Visiting the Grant Museum with kids
10,000 curious creatures fill the Grant Museum’s wooden cases, like a Victorian nutty professor’s cave. In my experience, kids love creepy things and animals, so both together equals a winner. Its compact size makes it a more manageable alternative to that London bemouth, the Natural History Museum.
There’s humour in the display which will appeal to children – such as the skeletons on the balcony keeping a watchful eye over the place. The text labels are short, offering a fact about that (living) animal.
Trails are available from reception, or you can guess the mystery specimens on the online trail Displays of Power family activity.
Most objects are not at toddler height, so ask for a step stool at reception for smaller children. The kids enjoyed looking at the specimens together – Museum Toddler repeated the names of animals he knew and made the corresponding noises. He also learnt a new (onomateopic) word from his sister in reaction to the pickled mouse head – ‘eeeewww!’

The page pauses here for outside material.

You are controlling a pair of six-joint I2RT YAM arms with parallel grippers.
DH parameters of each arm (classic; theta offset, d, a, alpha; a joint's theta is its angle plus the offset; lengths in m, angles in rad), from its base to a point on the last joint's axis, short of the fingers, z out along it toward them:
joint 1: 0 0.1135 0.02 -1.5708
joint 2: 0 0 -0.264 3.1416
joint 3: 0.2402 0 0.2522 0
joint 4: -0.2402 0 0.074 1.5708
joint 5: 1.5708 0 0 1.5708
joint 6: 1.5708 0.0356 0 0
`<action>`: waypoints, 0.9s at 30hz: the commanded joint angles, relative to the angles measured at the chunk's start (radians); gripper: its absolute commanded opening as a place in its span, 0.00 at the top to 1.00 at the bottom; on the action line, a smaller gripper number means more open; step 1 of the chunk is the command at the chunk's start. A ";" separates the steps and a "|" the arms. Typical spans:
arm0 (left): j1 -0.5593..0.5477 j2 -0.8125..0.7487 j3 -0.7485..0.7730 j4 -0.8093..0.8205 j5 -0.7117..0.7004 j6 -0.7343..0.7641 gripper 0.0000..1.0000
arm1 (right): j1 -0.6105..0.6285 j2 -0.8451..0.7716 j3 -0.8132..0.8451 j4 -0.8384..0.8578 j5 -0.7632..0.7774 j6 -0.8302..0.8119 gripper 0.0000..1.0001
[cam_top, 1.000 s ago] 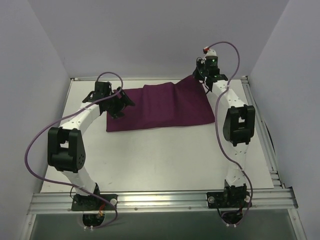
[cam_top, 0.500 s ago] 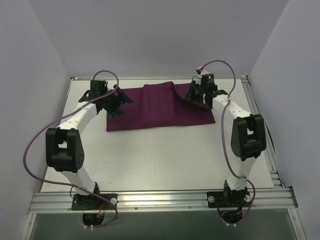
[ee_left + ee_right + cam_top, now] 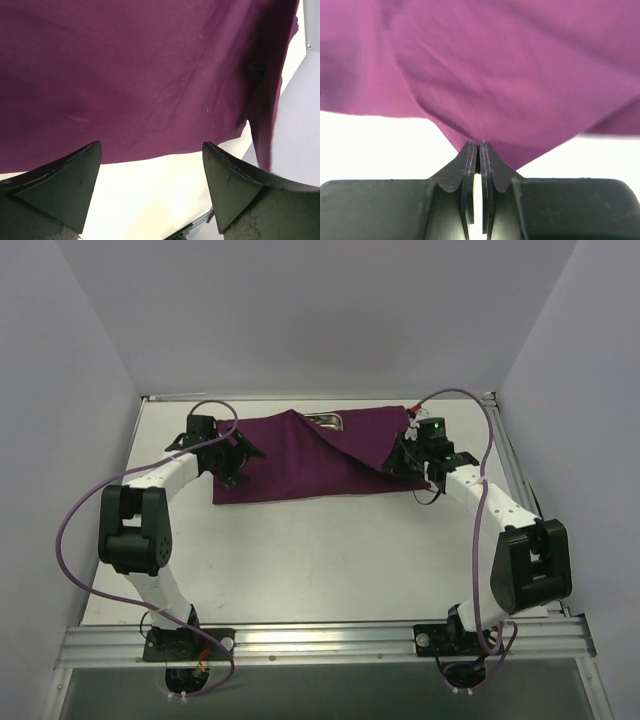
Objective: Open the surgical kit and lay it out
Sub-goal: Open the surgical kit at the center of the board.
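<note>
At the far side of the white surface [image 3: 330,560], the kit's purple cloth wrap [image 3: 290,465] lies only partly opened; its right flap is lifted, the corner pinched in the right tool [image 3: 479,146], jaws pressed together on the fabric; a sliver of steel tray [image 3: 325,421] shows at the far edge; nothing else of the contents is visible, so most unfolding and all the laying-out appear left; the left tool [image 3: 150,150], spread wide, hovers at the wrap's left edge, holding nothing; purple cables [image 3: 70,530] loop beside both arms.
</note>
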 commanded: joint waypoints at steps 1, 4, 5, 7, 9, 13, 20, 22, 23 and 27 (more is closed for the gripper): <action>0.010 0.012 0.032 0.056 0.017 -0.013 0.08 | 0.008 -0.081 -0.098 -0.089 0.009 0.003 1.00; 0.021 0.061 0.107 -0.019 0.011 -0.010 0.04 | 0.009 -0.136 -0.179 -0.089 0.024 0.005 1.00; 0.022 0.077 0.130 -0.043 0.009 -0.007 0.04 | 0.008 -0.153 -0.190 -0.107 0.049 0.003 1.00; 0.025 0.101 0.183 -0.086 -0.009 -0.001 0.03 | 0.008 -0.205 -0.222 -0.119 0.073 0.000 1.00; 0.028 0.108 0.202 -0.113 -0.038 -0.008 0.03 | 0.006 -0.231 -0.239 -0.130 0.090 0.000 1.00; 0.034 0.126 0.243 -0.162 -0.120 -0.060 0.06 | 0.005 -0.248 -0.253 -0.121 0.078 -0.003 1.00; 0.036 0.206 0.346 -0.150 -0.144 -0.117 0.06 | 0.008 -0.244 -0.261 -0.058 0.027 0.032 1.00; 0.036 0.245 0.389 -0.146 -0.138 -0.143 0.06 | 0.008 -0.245 -0.261 -0.058 0.029 0.034 1.00; 0.036 0.261 0.403 -0.145 -0.140 -0.151 0.06 | 0.008 -0.247 -0.259 -0.062 0.029 0.032 1.00; 0.036 0.340 0.453 -0.110 -0.131 -0.214 0.01 | 0.008 -0.264 -0.255 -0.061 0.032 0.032 1.00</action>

The Grant Museum runs special free family events monthly, inspired by their collections and the themes of social and climate justice. Past events include animal inventions, bird mask making, and fossil tours. These usually need to be booked in advance through the Grant Museum website.
- On-site Cafe: No.
- Baby changing: Yes. In disabled toilet, ask at reception for key.
- Buggy accessible: Yes – ramp to entrance. Narrow walkways.
Tips for visiting the Grant Museum
Here’s some tips to make the most of your visit to the Grant Museum of Zoology:
- Visit on a weekday for a quieter museum experience, it is busier on weekends.
- Download a digital guide to learn more about the exhibits. The Museum Guide helps you discover some of the most important parts of the collection. Families can try to identify the mystery specimens whilst they learn about their history.
- Consider becoming a Grant Museum Member for exclusive behind-the-scenes stories, Members-only events and priority booking. Family Members get early access to the Museum on the last Saturday of the month, with fun family activities. Individual Membership costs £30 per year; Family Membership (up to 2 adults and 4 children) costs £45 per year.
Grant Museum Opening Hours and Costs
- Location: Rockefeller Building, University College London, 21 University Street, London WC1E 6DE.
- Nearest Underground Station: Euston Square
- Opening Hours: The Grant Museum opens Tuesday to Friday 13:00-17:00 and Saturday 11:00-17:00. It is closed temporarily for improvement works, reopening January 2024.
- Admission Costs: Free, no booking required.
- Website: https://www.ucl.ac.uk/culture/grant-museum-zoology
Other things to do near The Grant Museum of Zoology
- Marvel over the minutiae of everyday life in ancient Egypt at the Petrie Museum of Egyptian Archaeology.
- Explore health and human experience at The Wellcome Collection. Best for tweens, teens and adults.
- Chase the pigeons or picnic in the nearest green space, Gordon Square.
Conclusion: Is the Grant Museum of Zoology worth visiting?
The Grant Museum in London is more than just a specimen store; it’s a living testament to the wonders of the animal kingdom and the need to act to preserve it.
Whether you’re a family seeking an educational outing or a solo explorer looking for something unusual, the Grant Museum offers a unique and memorable experience. Jar of moles, anyone?